Right now our hardware isn't fast enough to handle that much resolution so it is still a balancing act.
This was studied back in the beginning of the HD era. Most people cannot physically discern the difference between 720p and 1080p resolution on their TVs, viewed at normal distances. At the time I think they used 42" as the average panel size; that has probably increased somewhat, but the point stands.
Now we're putting 2 megapixels inside 5 inches? There was benefit to getting close to 300 ppi (i.e. "retina" resolution); that's basically National Geographic-level print resolution. But new phones that are pushing over 450 are wasting loads of battery life by pushing around way more pixels than are at all necessary.
Roughly 720p on a handheld is all that form factor will ever need, until we start engineering human eyes to work better. Tablets can go a bit higher, but anything more than the Nexus 10's resolution is a waste.

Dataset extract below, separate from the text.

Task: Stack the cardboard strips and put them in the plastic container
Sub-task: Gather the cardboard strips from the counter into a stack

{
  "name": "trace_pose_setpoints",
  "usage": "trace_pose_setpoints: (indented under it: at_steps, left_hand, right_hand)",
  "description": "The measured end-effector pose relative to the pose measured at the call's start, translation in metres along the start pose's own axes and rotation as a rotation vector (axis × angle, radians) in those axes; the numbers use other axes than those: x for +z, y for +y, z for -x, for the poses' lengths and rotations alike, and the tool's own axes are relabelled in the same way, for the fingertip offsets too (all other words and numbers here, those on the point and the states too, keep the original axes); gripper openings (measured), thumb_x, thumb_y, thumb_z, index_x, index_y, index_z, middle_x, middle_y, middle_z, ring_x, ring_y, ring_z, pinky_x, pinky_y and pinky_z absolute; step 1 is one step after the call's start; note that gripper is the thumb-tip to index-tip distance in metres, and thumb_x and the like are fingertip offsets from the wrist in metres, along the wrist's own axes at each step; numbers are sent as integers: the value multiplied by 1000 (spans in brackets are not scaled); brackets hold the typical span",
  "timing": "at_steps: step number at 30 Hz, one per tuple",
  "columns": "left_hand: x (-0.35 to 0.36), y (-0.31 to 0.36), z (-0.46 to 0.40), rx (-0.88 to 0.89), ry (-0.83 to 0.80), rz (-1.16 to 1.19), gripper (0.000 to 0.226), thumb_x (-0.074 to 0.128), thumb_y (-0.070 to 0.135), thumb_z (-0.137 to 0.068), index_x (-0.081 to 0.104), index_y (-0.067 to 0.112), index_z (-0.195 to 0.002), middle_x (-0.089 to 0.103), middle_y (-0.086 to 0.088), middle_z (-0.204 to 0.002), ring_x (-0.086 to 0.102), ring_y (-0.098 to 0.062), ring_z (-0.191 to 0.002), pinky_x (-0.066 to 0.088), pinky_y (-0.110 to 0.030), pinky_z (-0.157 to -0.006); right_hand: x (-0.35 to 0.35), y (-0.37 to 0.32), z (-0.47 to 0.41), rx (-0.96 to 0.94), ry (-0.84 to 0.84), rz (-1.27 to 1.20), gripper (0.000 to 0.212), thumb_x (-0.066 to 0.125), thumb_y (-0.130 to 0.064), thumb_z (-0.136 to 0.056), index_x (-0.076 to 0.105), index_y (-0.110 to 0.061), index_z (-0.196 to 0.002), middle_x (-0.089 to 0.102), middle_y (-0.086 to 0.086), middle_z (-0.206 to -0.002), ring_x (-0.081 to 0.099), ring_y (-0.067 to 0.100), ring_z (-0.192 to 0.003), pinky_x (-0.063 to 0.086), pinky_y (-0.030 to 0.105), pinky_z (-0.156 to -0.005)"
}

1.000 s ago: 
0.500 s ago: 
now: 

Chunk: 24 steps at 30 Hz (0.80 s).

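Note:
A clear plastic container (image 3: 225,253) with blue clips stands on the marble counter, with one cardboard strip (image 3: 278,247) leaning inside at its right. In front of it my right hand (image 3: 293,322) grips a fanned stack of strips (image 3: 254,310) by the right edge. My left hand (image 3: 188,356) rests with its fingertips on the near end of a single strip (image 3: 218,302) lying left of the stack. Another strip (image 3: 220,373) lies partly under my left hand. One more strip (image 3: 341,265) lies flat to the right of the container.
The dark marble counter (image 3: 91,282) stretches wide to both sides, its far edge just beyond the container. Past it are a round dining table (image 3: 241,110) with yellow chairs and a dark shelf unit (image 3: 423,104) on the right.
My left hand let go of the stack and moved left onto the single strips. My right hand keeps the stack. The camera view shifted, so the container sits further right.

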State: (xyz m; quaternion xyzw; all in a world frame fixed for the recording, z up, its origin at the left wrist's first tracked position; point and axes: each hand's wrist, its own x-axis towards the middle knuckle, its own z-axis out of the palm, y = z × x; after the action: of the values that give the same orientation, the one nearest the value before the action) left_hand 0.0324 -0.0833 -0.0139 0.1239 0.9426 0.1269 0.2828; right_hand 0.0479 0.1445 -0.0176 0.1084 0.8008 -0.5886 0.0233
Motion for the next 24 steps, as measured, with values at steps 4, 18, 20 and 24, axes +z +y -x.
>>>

Many technologies have already caught up with human physiology limits. The best example, I think, is audio: it's relatively trivial, given current mainstream CPU capability, storage size and bandwidth, and network bandwidth, to exceed the aural capabilities of most humans. 192kHz 24-bit audio, or DSD streams, exceed the hearing limits of most people, although there are still intangibles between that and traditional analog sources, that some people can, or think that they can, hear.
Video and stills are the next frontier. Many (MANY) people can't tell the difference between 480i and 1080p video on a typical TV at typical viewing distances. Why? If they have 20/20 vision, it's a brain thing.
1080p on, say, an iPad Mini Retina (not yet announced or shipping, of course) will exceed the resolving power of most people's eyes and brains at normal viewing distances. 1080p on a 10-foot home theater screen shows pixels for some people at normal viewing distances. 4K does not. But, if you've ever seen 8K, "something" makes it pop much more than 4K, and it's very close to looking through a window at something. The illusion is shattered if the POV changes at all, e.g. a camera pan. But, for a static camera, 8K is very convincing. So, while 1080p may be "good enough", 4K is a step function upwards for large-screen TVs and home theater projector applications, and 8K may approach the limits of human vision. We won't know until someone tries 16K and we see if there's an intangible difference.
Didn't laser printers show us that 300dpi is still a bit jaggy, and 600dpi is perfectly smooth at arm's length? When screen resolution is around 400dpi then we are probably done.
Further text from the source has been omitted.